■ Exercise instructions
For each line of the data below, copy it if it holds the word "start".
▼▼▼
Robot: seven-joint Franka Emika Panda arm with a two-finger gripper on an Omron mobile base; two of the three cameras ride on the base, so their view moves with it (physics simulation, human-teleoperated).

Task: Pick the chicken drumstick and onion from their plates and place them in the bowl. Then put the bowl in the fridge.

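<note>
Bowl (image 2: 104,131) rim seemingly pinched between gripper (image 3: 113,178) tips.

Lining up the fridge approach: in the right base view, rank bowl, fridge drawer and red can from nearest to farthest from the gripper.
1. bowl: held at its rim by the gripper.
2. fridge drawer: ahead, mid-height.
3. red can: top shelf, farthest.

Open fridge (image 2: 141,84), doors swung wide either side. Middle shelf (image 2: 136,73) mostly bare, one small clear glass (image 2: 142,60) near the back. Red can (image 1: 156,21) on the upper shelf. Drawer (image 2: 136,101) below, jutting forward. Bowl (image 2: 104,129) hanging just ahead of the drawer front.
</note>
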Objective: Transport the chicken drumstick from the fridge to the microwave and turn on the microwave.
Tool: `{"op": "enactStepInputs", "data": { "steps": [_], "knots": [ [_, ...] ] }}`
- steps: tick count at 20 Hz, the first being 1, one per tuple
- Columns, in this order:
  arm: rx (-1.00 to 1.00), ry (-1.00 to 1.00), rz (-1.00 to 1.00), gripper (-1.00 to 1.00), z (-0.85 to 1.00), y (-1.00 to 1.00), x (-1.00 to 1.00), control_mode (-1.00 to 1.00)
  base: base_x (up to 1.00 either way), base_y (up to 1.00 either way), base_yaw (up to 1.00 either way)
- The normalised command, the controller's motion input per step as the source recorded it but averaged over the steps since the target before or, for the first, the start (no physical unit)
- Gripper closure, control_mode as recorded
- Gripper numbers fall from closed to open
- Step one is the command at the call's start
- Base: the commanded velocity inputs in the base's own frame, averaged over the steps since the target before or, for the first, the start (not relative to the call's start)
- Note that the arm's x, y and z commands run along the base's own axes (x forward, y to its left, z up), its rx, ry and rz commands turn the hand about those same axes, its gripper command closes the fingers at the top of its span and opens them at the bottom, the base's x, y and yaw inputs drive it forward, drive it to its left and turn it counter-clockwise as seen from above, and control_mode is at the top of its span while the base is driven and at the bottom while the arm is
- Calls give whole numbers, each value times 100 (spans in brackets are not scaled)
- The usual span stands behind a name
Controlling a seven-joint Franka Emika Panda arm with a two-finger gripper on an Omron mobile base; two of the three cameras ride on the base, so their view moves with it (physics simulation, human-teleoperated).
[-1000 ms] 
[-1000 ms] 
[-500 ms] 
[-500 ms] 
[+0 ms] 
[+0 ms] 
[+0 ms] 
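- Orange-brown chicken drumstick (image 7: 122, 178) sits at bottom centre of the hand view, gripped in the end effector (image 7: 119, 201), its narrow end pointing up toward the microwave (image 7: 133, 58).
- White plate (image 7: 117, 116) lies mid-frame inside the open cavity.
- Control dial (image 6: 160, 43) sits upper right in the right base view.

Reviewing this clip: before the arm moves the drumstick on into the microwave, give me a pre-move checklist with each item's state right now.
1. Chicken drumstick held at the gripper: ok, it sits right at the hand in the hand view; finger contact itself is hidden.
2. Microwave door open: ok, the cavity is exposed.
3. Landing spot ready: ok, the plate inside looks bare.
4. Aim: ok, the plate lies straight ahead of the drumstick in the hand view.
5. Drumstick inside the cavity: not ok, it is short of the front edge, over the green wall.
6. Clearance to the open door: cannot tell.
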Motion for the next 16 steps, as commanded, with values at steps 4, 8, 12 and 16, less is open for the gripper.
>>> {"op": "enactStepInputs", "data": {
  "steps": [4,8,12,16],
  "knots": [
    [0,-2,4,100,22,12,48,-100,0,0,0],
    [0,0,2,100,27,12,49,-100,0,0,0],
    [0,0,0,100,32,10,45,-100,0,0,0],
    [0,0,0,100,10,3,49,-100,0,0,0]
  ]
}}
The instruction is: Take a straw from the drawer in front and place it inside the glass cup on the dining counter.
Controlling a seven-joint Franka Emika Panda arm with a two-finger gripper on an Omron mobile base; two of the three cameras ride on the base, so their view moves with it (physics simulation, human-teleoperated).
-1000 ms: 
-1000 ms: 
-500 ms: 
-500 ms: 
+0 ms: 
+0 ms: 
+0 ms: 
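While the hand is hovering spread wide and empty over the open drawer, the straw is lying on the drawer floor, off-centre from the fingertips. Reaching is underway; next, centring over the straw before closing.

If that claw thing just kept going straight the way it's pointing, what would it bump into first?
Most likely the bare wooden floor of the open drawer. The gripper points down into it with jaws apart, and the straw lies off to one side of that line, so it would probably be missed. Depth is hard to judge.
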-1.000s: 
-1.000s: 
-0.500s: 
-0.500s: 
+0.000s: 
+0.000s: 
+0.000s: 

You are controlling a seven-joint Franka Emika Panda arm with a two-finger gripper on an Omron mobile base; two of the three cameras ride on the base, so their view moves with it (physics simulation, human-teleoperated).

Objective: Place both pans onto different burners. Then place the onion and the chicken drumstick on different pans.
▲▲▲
■ Exercise response
- The normalised command, the controller's motion input per step as the source recorded it but averaged over the steps since the target before or, for the first, the start (no physical unit)
- Step one is the command at the call's start
- Base: the commanded velocity inputs in the base's own frame, averaged over the steps since the target before or, for the first, the start (not relative to the call's start)

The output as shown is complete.